Hundreds evacuate as string of wildfires scorches parched California wilderness
Hundreds of people have been evacuated from Northern California, as firefighters battle 10 wildfires throughout the state.
Firefighters are battling several wildfires that have spread through drought-ravaged California.
Five hundred people north of San Francisco have been evacuated as a growing bushfire has consumed several buildings in less than 12 hours after it first ignited, fire officials said on Thursday.
The blaze, called the “Rocky Fire,” is one of many in the state.
About 10 blazes were active in California, which is in its fourth year of record drought, according to fire officials.
The Rocky Fire started on Wednesday in Lake County, 110 miles north of San Francisco. The blaze rapidly spread to scorch 3,000 acres by early Thursday, according to the California Department of Forestry and Fire Protection (CalFire).
The fire produced a smoky haze visible from 80 miles away in the wine-making region of Napa, where another wildfire has burned for a week and forced 200 people to evacuate on Wednesday.
Crews battling fires kept a blaze east of California’s Napa Valley from jumping any more containment lines, fire officials said.
"We're optimistic that we are able to stop and hold it," Daniel Berlant, a spokesman for the California Department of Fire and Forestry Protection, told the Associated Press.
A fire northeast of Sacramento burned through more than 3-1/2 square miles and is about half contained.
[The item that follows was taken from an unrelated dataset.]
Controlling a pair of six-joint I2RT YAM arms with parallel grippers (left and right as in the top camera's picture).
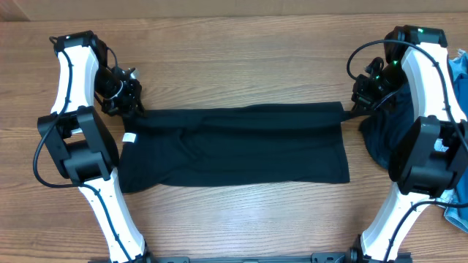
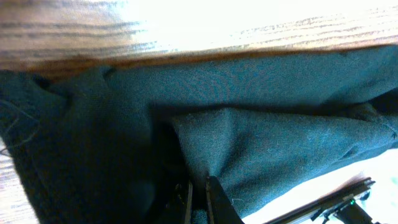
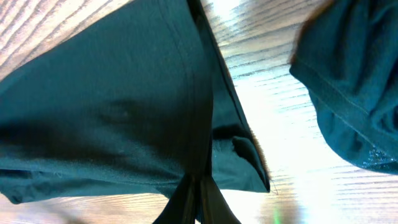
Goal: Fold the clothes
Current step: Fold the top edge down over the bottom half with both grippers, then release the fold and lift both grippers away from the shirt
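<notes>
Left gripper (image 1: 134,108): at the T-shirt's (image 1: 234,146) far left corner. The wrist view shows both fingers (image 2: 214,199) drawn narrow, pinching a raised ridge of its cloth.

White tag (image 1: 130,137): on the T-shirt's left end, just nearer the arm bases than the gripped corner.

T-shirt: lies flat on the table (image 1: 234,44) as a long, near-black band stretched between the two arms. The far edge runs fairly straight from grip to grip. Shallow wrinkles cross the middle.

Handling, as a judgement: thin knit, light and limp. It should sag between holds and drag a little on the wood, not slide freely. It is not fragile, but a shallow pinch may catch only the top layer. The best holds look to be the end corners, on the stitched hem where the cloth is thickest, taking every layer at once.

Right gripper (image 1: 349,111): at the T-shirt's far right corner. Its fingers (image 3: 214,208) are closed tight on the hemmed edge, which runs straight up from the pinch.

Dark blue garment (image 1: 380,131): rumpled, just beside the T-shirt's right end and partly under the right arm. A strip of bare wood shows between the two.

Pale blue denim (image 1: 459,73): farther right of the T-shirt, cut off by the frame.
</notes>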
Residents in the Central California community of Cascadel Woods north of Fresno were being warned to prepare to evacuate because of another blaze that has charred more than 3 square miles. It is 30 percent contained.
Authorities say a boy acknowledged starting the Cascadel Woods fire by playing with a lighter to burn pine needles in the dry Sierra Nevadas. The boy faces criminal charges but remains out of custody because he and his family are cooperating, officials say.
This report includes material from the Associated Press and Reuters.